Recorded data
______
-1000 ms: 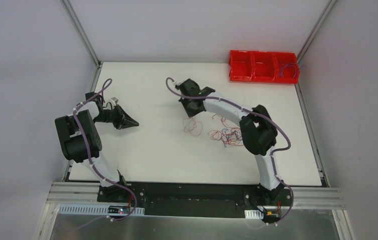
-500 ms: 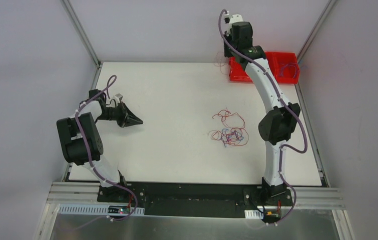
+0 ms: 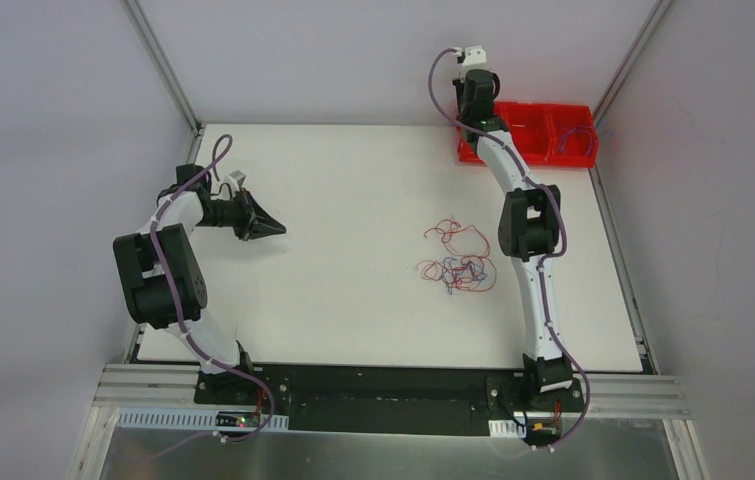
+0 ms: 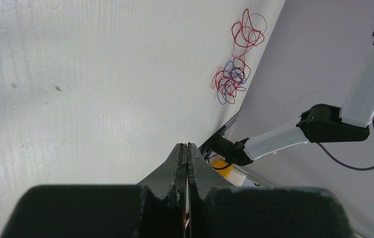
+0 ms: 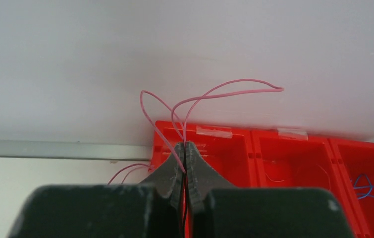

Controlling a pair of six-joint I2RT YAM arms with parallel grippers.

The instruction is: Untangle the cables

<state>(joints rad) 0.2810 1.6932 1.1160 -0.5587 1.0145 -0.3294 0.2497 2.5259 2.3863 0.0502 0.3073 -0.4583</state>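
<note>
Top view: L pincer [image 3: 275,231] over the left part of the table [image 3: 333,310], tips pressed together, nothing seen in it, well apart from the tangle [image 3: 458,268]. The tangle lies on the table right of centre, mostly red w/ some blue, one looser red loop on its far side. R arm [image 3: 525,215] is stretched to the far edge, its end by the left end of the red bin [image 3: 543,135] in the far right corner; can't make out its tips from here. Blue wires [image 3: 579,138] in the bin's right compartment.

L wrist: fingers flush together above bare table. The tangle is far off near the table edge, R arm beyond it.

R wrist: R pincer [image 5: 185,147] clamped on a pink wire [image 5: 224,90]. The wire loops up above the tips against the wall [image 5: 76,59]; more strands hang low, left of the fingers. The bin's left compartment sits just behind the tips. Thin strand in the mid compartment, blue wires in the right one.
</note>
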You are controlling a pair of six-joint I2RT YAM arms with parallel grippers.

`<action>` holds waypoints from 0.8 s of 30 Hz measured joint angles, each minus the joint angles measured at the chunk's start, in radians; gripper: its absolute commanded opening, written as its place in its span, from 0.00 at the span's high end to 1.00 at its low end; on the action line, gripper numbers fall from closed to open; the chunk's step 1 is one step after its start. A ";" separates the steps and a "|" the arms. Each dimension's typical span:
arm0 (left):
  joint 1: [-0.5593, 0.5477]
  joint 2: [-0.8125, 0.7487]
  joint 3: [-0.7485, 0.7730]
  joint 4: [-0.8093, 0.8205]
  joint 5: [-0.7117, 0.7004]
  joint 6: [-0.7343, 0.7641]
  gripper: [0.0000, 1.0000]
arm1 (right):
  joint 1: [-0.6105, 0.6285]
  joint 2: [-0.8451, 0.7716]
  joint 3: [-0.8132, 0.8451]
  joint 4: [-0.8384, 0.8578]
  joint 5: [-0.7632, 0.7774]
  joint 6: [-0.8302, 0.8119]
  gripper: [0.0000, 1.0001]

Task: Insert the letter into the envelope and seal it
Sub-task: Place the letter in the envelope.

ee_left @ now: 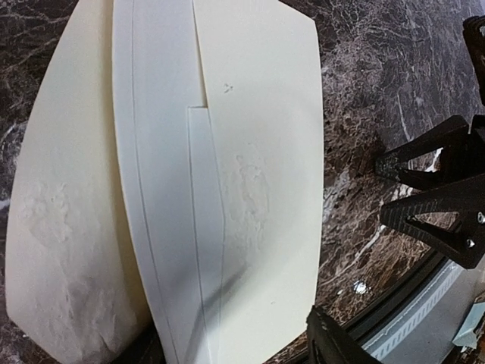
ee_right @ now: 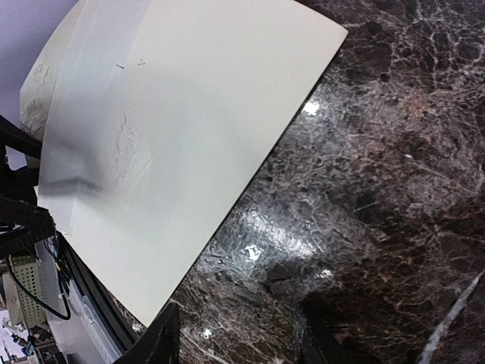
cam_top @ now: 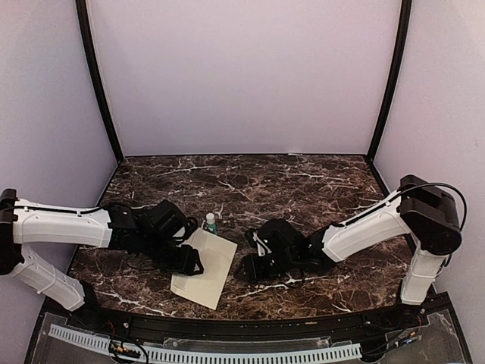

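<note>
Marble table (cam_top: 318,186) | left pincer (cam_top: 193,264) at envelope (cam_top: 212,265) edge, grip unclear | right pincer (cam_top: 246,267) beside it, apart

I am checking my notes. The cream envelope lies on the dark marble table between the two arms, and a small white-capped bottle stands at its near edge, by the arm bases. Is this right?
Not quite. The bottle stands at the far corner of the envelope, not at its near edge; the top view shows this.
</note>
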 measured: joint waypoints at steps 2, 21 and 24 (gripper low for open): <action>-0.004 0.001 0.019 -0.036 -0.032 0.016 0.43 | 0.000 0.000 0.000 0.000 0.000 0.000 0.53; -0.005 0.005 0.066 -0.132 -0.105 0.082 0.44 | 0.000 0.000 0.000 0.000 0.000 0.000 0.54; -0.005 0.005 0.066 -0.127 -0.089 0.084 0.48 | 0.000 0.000 -0.004 0.020 -0.013 0.007 0.53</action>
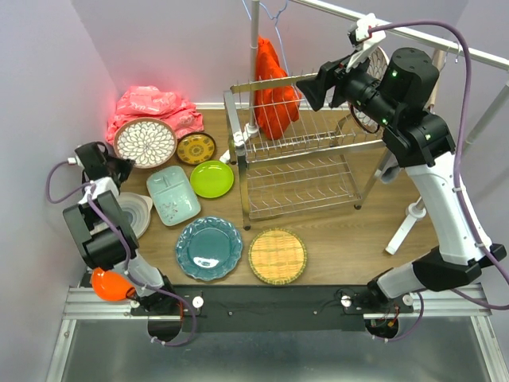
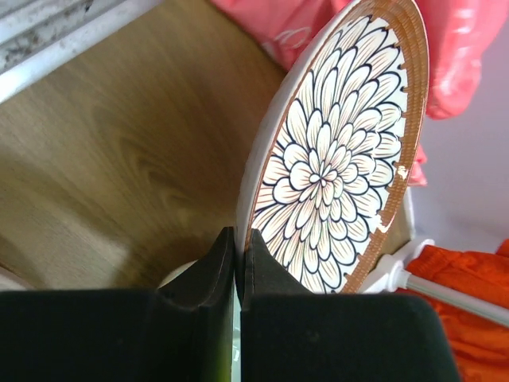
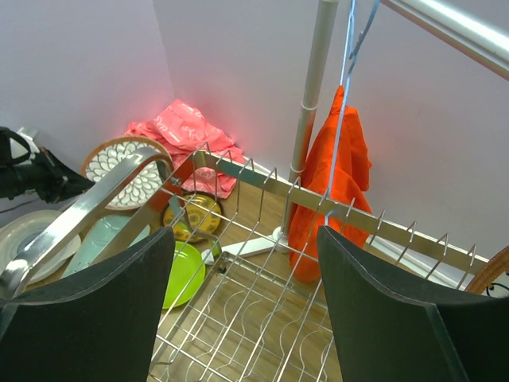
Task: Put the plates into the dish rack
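White petal-patterned plate point(image 2: 334, 175) tilted on edge at the bench's point(image 1: 342, 231) far left beside pink cloth point(image 1: 155, 107), left end effector point(image 2: 238, 239) clamped on its lower rim, right end effector point(image 3: 242, 235) fingers apart above dish rack point(image 1: 302, 159), teal scalloped plate point(image 1: 208, 248) flat near front

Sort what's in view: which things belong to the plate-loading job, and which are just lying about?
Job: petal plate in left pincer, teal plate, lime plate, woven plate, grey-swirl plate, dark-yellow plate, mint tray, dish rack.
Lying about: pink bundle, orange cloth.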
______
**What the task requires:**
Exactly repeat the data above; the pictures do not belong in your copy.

**Written solution:**
-1000 ms: 
-500 ms: 
+0 ms: 
+0 ms: 
+0 ms: 

Controlling a pair of six-joint I2RT YAM arms with parallel grippers.

The instruction is: Untangle the cables

<state>(joints rad) 0.2810 1.6932 1.1160 -0.5587 1.0145 -0.3294 0.2497 2.5259 2.3863 0.0502 0.3073 -0.4583</state>
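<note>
Top view: L pincer [image 3: 275,231] over the left part of the table [image 3: 333,310], tips pressed together, nothing seen in it, well apart from the tangle [image 3: 458,268]. The tangle lies on the table right of centre, mostly red w/ some blue, one looser red loop on its far side. R arm [image 3: 525,215] is stretched to the far edge, its end by the left end of the red bin [image 3: 543,135] in the far right corner; can't make out its tips from here. Blue wires [image 3: 579,138] in the bin's right compartment.

L wrist: fingers flush together above bare table. The tangle is far off near the table edge, R arm beyond it.

R wrist: R pincer [image 5: 185,147] clamped on a pink wire [image 5: 224,90]. The wire loops up above the tips against the wall [image 5: 76,59]; more strands hang low, left of the fingers. The bin's left compartment sits just behind the tips. Thin strand in the mid compartment, blue wires in the right one.
</note>
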You are controlling a pair of six-joint I2RT YAM arms with parallel grippers.

`<action>` holds waypoints from 0.8 s of 30 Hz measured joint angles, each minus the joint angles measured at the chunk's start, in radians; gripper: its absolute commanded opening, written as its place in its span, from 0.00 at the span's high end to 1.00 at its low end; on the action line, gripper numbers fall from closed to open; the chunk's step 1 is one step after its start. A ";" separates the steps and a "|" the arms. Each dimension's typical span:
arm0 (left):
  joint 1: [-0.5593, 0.5477]
  joint 2: [-0.8125, 0.7487]
  joint 3: [-0.7485, 0.7730]
  joint 4: [-0.8093, 0.8205]
  joint 5: [-0.7117, 0.7004]
  joint 6: [-0.7343, 0.7641]
  gripper: [0.0000, 1.0000]
arm1 (right):
  joint 1: [-0.6105, 0.6285]
  joint 2: [-0.8451, 0.7716]
  joint 3: [-0.8132, 0.8451]
  joint 4: [-0.8384, 0.8578]
  joint 5: [-0.7632, 0.7774]
  joint 6: [-0.8302, 0.8119]
  gripper: [0.0000, 1.0001]

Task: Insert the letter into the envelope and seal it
Sub-task: Place the letter in the envelope.

ee_left @ now: 
ee_right @ now: 
cam_top @ now: 

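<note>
Marble table (cam_top: 318,186) | left pincer (cam_top: 193,264) at envelope (cam_top: 212,265) edge, grip unclear | right pincer (cam_top: 246,267) beside it, apart

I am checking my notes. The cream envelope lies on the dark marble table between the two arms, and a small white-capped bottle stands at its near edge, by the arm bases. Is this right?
Not quite. The bottle stands at the far corner of the envelope, not at its near edge; the top view shows this.
</note>
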 measured: joint waypoints at steps 2, 21 and 24 (gripper low for open): <action>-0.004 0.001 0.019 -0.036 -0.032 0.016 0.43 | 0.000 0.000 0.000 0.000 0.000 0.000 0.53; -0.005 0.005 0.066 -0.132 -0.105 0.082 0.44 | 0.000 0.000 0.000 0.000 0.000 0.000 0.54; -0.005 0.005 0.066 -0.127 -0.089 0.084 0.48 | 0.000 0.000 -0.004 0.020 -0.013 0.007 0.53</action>
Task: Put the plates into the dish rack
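White petal-patterned plate point(image 2: 334, 175) tilted on edge at the bench's point(image 1: 342, 231) far left beside pink cloth point(image 1: 155, 107), left end effector point(image 2: 238, 239) clamped on its lower rim, right end effector point(image 3: 242, 235) fingers apart above dish rack point(image 1: 302, 159), teal scalloped plate point(image 1: 208, 248) flat near front

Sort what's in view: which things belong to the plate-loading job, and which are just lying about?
Job: petal plate in left pincer, teal plate, lime plate, woven plate, grey-swirl plate, dark-yellow plate, mint tray, dish rack.
Lying about: pink bundle, orange cloth.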

Nothing else is needed to complete the exercise.